▶ Work item: Restrict the output to the lines below starting at the one that contains "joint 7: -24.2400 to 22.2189" and ending at the one that contains "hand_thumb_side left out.", and restate them word for word, both ends included.

▶ Listed records:
------------------------------------------------

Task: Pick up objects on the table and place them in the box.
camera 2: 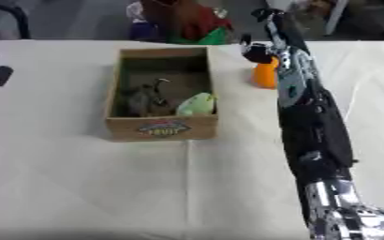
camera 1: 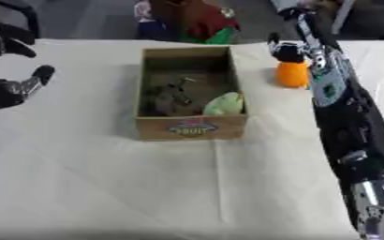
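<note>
The right hand (camera 1: 287, 50) grasped an orange object (camera 1: 293, 74) right of the box (camera 1: 192, 127); the left hand (camera 1: 15, 86) rested with fingers released at the table's (camera 1: 105, 187) left edge

You've got one label in sight: a colourful sticker (camera 1: 193, 127) on the near front wall of the cardboard box (camera 1: 191, 125), at six o'clock from the box's middle. It carries a red and blue emblem over a line of yellow lettering, but the letters blur together and can't be read. No other text shows.
</note>
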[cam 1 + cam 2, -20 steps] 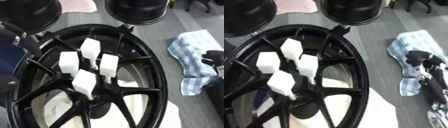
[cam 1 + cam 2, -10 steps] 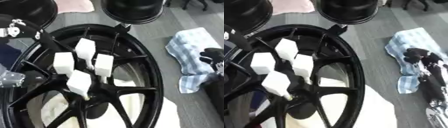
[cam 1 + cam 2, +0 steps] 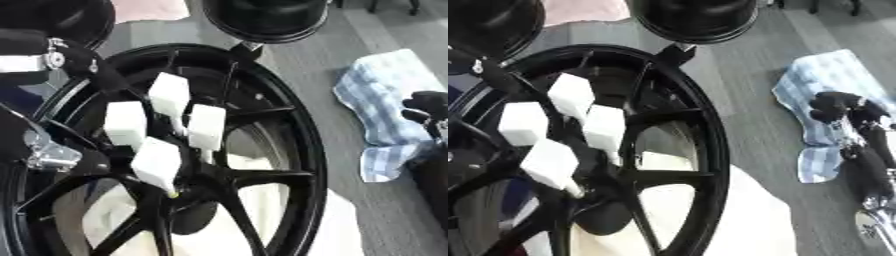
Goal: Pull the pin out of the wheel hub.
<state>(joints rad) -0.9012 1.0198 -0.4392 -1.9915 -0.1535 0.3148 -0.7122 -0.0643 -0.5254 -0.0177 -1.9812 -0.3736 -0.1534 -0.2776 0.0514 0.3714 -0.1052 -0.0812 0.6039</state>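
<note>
Wheel (image 3: 297, 150) fills left-centre; four white block-headed pins (image 3: 170, 94) stick up round its hub (image 3: 188, 187). Left hand (image 3: 61, 55) sits at the upper-left rim, nearer; fingers' state can't be told. Right hand (image 3: 842, 107) curled empty over the cloth (image 3: 385, 95), well apart.

No text, label, brand, number or sign can be read anywhere in either eye view. The glossy black multi-spoke wheel rim (image 3: 289, 150) carries no legible marking on its spokes or barrel, and the four plain white blocks (image 3: 169, 93) standing at its hub are blank on every face that shows. The blue-and-white checked cloth (image 3: 385, 105) on the grey floor bears only its woven pattern; perhaps fine print exists somewhere, but the blur hides it.
</note>
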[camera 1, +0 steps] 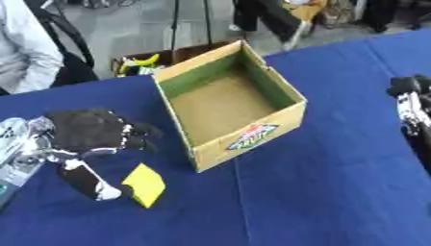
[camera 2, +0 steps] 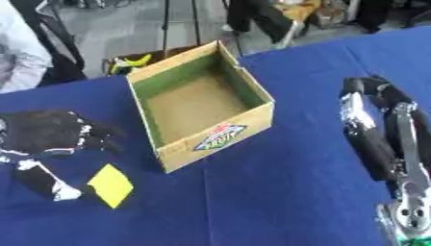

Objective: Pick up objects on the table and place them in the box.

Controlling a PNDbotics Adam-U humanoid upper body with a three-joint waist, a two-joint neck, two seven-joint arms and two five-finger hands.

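A blue cloth [camera 1: 336, 168] is spread over the table, on which a tan box [camera 1: 195, 61] lined in green and a yellow object [camera 1: 145, 184] are seen.

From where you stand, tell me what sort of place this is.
Probably a demo or lab floor: a table under a blue cloth, an open cardboard box, and people's legs on bare floor beyond.

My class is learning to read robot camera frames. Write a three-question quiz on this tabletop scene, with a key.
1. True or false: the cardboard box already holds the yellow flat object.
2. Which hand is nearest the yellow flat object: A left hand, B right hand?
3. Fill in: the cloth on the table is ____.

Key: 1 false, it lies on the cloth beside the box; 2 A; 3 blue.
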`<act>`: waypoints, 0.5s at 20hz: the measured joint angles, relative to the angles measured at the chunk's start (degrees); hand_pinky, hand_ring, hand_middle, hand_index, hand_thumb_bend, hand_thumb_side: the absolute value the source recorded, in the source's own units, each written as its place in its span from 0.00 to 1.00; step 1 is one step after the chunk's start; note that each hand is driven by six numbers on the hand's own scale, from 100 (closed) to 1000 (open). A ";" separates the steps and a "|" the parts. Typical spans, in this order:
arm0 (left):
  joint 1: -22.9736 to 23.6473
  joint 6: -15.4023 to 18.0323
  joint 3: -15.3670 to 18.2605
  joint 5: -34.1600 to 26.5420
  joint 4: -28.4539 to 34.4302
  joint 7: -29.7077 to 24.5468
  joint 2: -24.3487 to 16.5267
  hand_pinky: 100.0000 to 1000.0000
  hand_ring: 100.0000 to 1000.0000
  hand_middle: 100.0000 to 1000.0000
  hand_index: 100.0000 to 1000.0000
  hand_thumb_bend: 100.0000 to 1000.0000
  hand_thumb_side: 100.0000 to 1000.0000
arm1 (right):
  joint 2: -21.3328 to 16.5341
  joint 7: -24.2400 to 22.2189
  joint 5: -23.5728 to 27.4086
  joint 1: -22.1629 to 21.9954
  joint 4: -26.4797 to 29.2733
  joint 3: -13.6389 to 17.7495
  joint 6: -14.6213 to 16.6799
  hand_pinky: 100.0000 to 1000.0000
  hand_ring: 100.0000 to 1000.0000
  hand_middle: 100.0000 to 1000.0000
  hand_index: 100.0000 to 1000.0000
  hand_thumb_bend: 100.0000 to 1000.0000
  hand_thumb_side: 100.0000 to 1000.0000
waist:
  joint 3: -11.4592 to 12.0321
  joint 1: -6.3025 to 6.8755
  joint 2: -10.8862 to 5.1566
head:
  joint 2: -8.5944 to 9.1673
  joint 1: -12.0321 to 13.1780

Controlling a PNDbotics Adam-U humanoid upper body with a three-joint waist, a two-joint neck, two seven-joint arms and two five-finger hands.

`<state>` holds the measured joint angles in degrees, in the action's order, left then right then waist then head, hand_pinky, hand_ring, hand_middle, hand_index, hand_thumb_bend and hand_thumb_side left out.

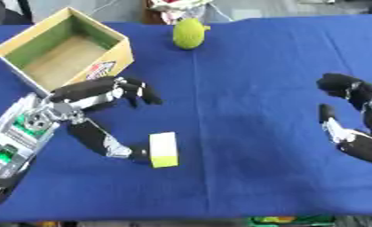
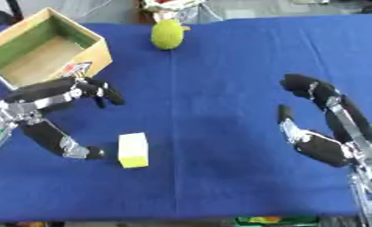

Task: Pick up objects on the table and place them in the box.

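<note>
Left robot hand [image 1: 80, 111] spread open beside block [image 1: 164, 149].

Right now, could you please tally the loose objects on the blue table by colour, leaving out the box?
Green round fruit-like object: 1
Pale yellow block: 1
Total: 2
</note>
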<state>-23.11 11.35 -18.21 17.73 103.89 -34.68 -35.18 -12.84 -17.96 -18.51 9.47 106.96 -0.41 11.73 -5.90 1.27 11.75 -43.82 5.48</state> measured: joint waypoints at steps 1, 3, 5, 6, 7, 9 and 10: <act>-0.20 -0.04 -0.29 0.39 -0.23 -0.34 0.01 0.63 0.76 0.74 0.83 0.53 0.36 | 0.00 -0.01 0.00 0.00 0.00 0.00 0.00 0.86 0.83 0.77 0.88 0.00 0.33 | 0.00 0.00 -0.05 | 0.00 0.00; -0.65 -0.15 -0.97 1.16 -0.99 -0.91 0.07 0.63 0.77 0.74 0.83 0.53 0.36 | 0.00 -0.02 0.00 0.00 0.00 -0.01 0.01 0.86 0.83 0.77 0.88 0.00 0.33 | -0.01 0.01 -0.08 | 0.00 0.02; -1.19 -0.30 -1.80 1.92 -1.94 -1.38 0.42 0.63 0.77 0.74 0.83 0.54 0.36 | 0.00 -0.04 0.00 0.00 -0.01 -0.01 0.00 0.86 0.83 0.77 0.88 0.00 0.33 | -0.12 0.01 -0.08 | 0.00 0.02; -1.49 -0.36 -2.23 2.25 -2.46 -1.59 0.74 0.63 0.77 0.74 0.83 0.54 0.36 | 0.00 -0.04 0.00 0.00 -0.01 -0.01 0.00 0.86 0.83 0.77 0.88 0.00 0.34 | -0.20 0.01 -0.08 | 0.00 0.02; -1.75 -0.43 -2.61 2.56 -2.95 -1.73 1.07 0.63 0.77 0.74 0.83 0.54 0.37 | 0.00 -0.04 0.00 0.01 -0.01 -0.01 0.00 0.86 0.83 0.77 0.88 0.00 0.33 | -0.29 0.02 -0.08 | 0.00 0.02; -2.12 -0.56 -3.32 3.00 -3.94 -1.87 1.65 0.63 0.76 0.74 0.83 0.54 0.37 | 0.00 -0.04 0.00 0.01 -0.01 -0.01 0.00 0.86 0.83 0.77 0.88 0.00 0.33 | -0.35 0.03 -0.08 | 0.00 0.02; -2.20 -0.59 -3.60 3.18 -4.38 -1.90 1.88 0.63 0.76 0.74 0.83 0.54 0.37 | 0.00 -0.05 0.00 0.01 -0.01 -0.02 0.00 0.86 0.83 0.77 0.88 0.00 0.33 | -0.37 0.03 -0.08 | 0.00 0.01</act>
<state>-25.31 10.75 -21.81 20.91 99.51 -36.58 -33.30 -12.85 -18.01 -18.51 9.49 106.95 -0.42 11.72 -6.27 1.30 11.67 -43.83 5.50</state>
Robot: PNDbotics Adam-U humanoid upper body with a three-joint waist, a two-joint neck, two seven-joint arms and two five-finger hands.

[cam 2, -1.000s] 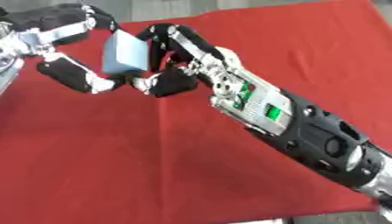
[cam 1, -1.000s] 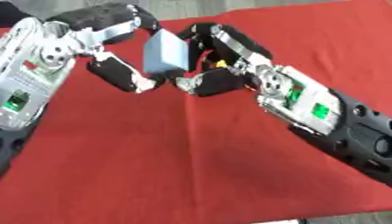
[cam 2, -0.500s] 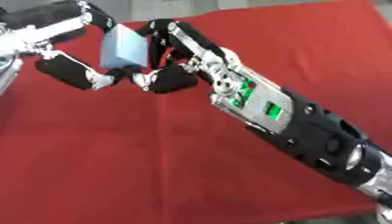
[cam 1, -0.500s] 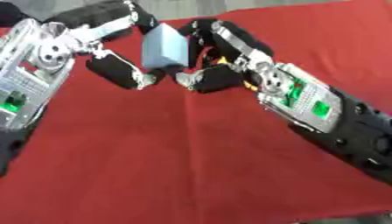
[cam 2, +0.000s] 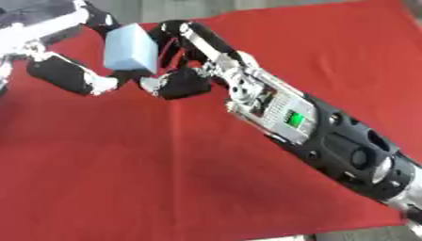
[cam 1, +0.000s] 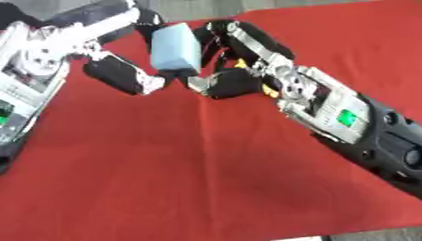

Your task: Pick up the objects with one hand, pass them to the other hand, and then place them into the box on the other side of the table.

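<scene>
A light blue block hangs above the red cloth at the upper middle, held between both hands. My left hand comes in from the left, with a finger over the block's top left corner and its white-tipped thumb under the bottom edge. My right hand reaches in from the right. Its fingers curl round the block's right side and back, and its thumb sits just below the block. The two thumb tips nearly touch under the block. No box shows in either view.
The red cloth covers the table, with its far edge at the top and grey floor beyond. The near edge runs along the bottom. My right forearm crosses the right half of the cloth.
Both hands and the block have risen slightly toward the far edge. The block stays between the two hands, and the right fingers have closed in nearer its side.
</scene>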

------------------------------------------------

▶ Result:
  joint 7: -24.2400 to 22.2189
  joint 5: -23.5728 to 27.4086
  joint 1: -22.1629 to 21.9954
  joint 4: -26.4797 to 29.2733
  joint 3: -13.6389 to 17.7495
  joint 6: -14.6213 to 16.6799
  hand_pinky: 100.0000 to 1000.0000
  hand_ring: 100.0000 to 1000.0000
  hand_middle: 100.0000 to 1000.0000
  hand_index: 100.0000 to 1000.0000
  hand_thumb_bend: 100.0000 to 1000.0000
  hand_thumb_side: 100.0000 to 1000.0000
waist:
  joint 3: -11.4592 to 12.0321
  joint 1: -6.3025 to 6.8755
  joint 2: -10.8862 to 5.1566
head:
  joint 2: -8.5944 to 9.1673
  joint 1: -12.0321 to 13.1780

Controlling a PNDbotics Adam-U humanoid upper body with a three-joint waist, a two-joint neck, two seven-joint arms and two five-finger hands.

`<state>` holds the measured joint angles in degrees, in the action's order, left then right then waist then head, hand_pinky, hand_ring, hand_middle, hand_index, hand_thumb_bend and hand_thumb_side left out.

Nothing else is part of this answer.